Immerhin 24 Prozent des deutschen Erdgases stammen aus Norwegen – Europas Erdgas-Krösus. 19 Prozent kommen aus den Niederlanden. Allerdings ist dieses Gas – so genanntes niederkalorisches – von minderer Qualität. Genauso wie das einheimische: Deutschland förderte im letzten Jahr 20,6 Milliarden Kubikmeter – was immerhin noch 16 Prozent des Eigenverbrauches ausmacht.

Erdgas wird hierzulande nordwestlich von Hannover, in Sachsen-Anhalt, im Oberrheinischen Tiefland, im Bayerischen Alpenvorland und auf Usedom gefördert. Allerdings sanken in den letzten fünfzehn Jahren die deutschen Reserven rapide: von 366 Milliarden Kubikmetern auf 279 im letzten Jahr. Experten gehen davon aus, dass spätestens 2025 Schluss sein wird mit der einheimischen Förderung.

Alternativen müssen also her – und die technologisch am leichtesten machbaren liegen nach wie vor in Russland. Zwar ist es heute bereits technisch möglich, Gas „Pipeline-frei“ zu transportieren. Doch das so genannte „Liquefied Natural Gas“-Verfahren ist mit 200 Dollar pro Tonne noch sehr teuer: In gigantischen Kühlanlagen wird das Gas auf unter minus 161 Grad Celsius gekühlt, wo es verflüssigt auf ein 600stel seines Volumens schrumpft. Derart kann es dann per Schiff transportiert werden, etwa von algerischen, nigerischen oder venezolanischen Erdgasfeldern. Eon Ruhrgas prüft derzeit, ob ein entsprechender Spezial-Frachthafen in Wilhelmshaven wirtschaftlich zu betreiben ist. Mit einer möglichen Realisierung wird aber nicht vor 2010 gerechnet.

Pipelines und Gas-Ersatz

Daneben werden drei Szenarien in Europa verfolgt. Erstens: der Bau neuer Pipelines. Der Vorteil der jüngst besiegelten deutsch-russischen Ostseepipeline besteht darin, dass sie auf dem Meeresgrund verläuft – also unabhängig von Transitstaaten ist. Was natürlich Polen, Ukrainer oder Weißrussen erbost: Ihnen entgehen nicht nur die Transportgebühren, sondern auch geopolitischer Einfluss. Unter dem Projektnamen Nabucco soll zweitens eine Pipeline vom Kaspischen Meer über die Türkei und den Balkan gebaut werden – um die reichen Vorkommen Irans, Turkmeniens oder Kasachstans „russlandunabhängig“ zu erschließen.

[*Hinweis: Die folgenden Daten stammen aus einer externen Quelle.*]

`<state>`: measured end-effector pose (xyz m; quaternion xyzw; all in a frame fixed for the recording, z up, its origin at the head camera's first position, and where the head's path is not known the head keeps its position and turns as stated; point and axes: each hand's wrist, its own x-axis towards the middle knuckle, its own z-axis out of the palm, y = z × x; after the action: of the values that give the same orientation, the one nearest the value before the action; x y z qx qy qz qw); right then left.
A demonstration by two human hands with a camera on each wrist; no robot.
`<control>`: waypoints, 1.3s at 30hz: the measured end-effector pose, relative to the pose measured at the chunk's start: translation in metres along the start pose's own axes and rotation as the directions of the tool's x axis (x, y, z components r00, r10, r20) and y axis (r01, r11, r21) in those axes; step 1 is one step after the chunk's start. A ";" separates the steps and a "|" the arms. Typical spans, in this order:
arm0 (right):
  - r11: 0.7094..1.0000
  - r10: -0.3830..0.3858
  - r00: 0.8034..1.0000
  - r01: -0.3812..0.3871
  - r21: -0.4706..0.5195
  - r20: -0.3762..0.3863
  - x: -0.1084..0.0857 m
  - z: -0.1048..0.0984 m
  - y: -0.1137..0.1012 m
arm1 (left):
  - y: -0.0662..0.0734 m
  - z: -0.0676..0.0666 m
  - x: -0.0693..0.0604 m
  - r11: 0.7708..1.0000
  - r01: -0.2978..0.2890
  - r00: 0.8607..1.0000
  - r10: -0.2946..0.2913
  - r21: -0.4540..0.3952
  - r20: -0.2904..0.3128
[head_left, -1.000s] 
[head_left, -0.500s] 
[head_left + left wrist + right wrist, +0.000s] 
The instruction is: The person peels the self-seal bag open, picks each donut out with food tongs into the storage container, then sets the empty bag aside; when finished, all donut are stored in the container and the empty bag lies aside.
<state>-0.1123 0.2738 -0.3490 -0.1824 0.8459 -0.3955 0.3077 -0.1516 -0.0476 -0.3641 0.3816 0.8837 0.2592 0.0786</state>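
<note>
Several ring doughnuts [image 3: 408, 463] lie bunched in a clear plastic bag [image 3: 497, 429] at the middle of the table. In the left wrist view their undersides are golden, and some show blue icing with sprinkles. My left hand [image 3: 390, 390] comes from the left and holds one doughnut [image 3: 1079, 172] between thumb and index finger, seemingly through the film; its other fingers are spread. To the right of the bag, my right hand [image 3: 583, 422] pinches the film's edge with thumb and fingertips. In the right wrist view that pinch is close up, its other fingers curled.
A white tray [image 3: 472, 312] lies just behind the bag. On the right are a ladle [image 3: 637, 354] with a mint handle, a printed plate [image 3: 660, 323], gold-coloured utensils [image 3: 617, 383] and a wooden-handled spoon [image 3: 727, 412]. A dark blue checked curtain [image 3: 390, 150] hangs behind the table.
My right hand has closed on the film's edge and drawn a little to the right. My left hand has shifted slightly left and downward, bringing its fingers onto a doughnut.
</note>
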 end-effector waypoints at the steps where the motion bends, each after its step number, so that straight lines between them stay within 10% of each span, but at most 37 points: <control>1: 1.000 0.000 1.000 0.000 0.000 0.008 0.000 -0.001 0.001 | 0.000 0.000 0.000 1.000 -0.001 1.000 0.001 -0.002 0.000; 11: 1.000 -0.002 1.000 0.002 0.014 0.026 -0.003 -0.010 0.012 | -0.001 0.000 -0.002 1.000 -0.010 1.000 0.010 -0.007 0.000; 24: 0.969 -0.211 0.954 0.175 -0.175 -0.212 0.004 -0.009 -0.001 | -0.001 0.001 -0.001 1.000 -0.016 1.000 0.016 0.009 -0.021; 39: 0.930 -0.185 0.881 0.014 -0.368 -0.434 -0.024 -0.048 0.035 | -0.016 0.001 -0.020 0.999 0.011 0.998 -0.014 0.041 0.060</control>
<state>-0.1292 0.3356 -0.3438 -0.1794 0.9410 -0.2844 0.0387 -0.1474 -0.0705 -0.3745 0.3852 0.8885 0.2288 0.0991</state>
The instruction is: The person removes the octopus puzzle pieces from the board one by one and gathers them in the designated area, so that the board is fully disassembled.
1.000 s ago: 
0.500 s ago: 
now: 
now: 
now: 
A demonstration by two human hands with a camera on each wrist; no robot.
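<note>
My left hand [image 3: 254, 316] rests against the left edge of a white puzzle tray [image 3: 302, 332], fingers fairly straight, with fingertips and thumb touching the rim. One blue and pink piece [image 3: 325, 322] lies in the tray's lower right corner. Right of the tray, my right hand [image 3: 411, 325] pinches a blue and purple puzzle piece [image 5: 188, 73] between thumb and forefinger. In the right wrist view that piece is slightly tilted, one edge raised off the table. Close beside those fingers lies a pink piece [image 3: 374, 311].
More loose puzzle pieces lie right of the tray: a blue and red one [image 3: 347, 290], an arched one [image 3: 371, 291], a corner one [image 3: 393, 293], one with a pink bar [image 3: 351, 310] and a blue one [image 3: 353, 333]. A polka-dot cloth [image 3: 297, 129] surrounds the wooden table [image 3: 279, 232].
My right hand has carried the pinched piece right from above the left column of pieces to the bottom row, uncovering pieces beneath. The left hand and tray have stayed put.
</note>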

Szenario Numero 2: die Substitution von Erdgas. Beispiel Schweden: Beinahe ein Viertel des gesamten Energiebedarfs wird dort bereits durch Bioenergie gedeckt. 60 Prozent der Fernwärme werden aus Biomasse gewonnen, es gibt ein gut etabliertes Tankstellennetz für Biokraftstoffe. Dänemark gewinnt fast die Hälfte seines Stromverbrauches durch die so genannte Kraft-Wärme-Kopplung. Neben Strom – Kraft – wird auch die Abwärme genutzt, die anderswo über die Kühltürme der Kraftwerke einfach in die Umwelt abgelassen wird. Derart hat Dänemark seine Abhängigkeit von Importgas stark reduziert.

Und das Beispiel Deutschland: Vor allem durch ein Effizienzprogramm will Bundesumweltminister Sigmar Gabriel (SPD) die Abhängigkeit von Importgas oder Importöl verringern. So will der Umweltminister einerseits ein Gebäudesanierungsprogramm auflegen. Andererseits will Gabriel die Nutzung der Ökowärme forcieren, die bislang weit hinter ihren Potenzialen zurückblieb. Ein Halbsatz im Koalitionsvertrag legt die Route fest: Man wolle „die Marktpotenziale erneuerbarer Energien im Wärmebereich besser erschließen“, heißt es dort. Und deshalb „zum Beispiel ein regeneratives Wärmenutzungsgesetz“ einführen.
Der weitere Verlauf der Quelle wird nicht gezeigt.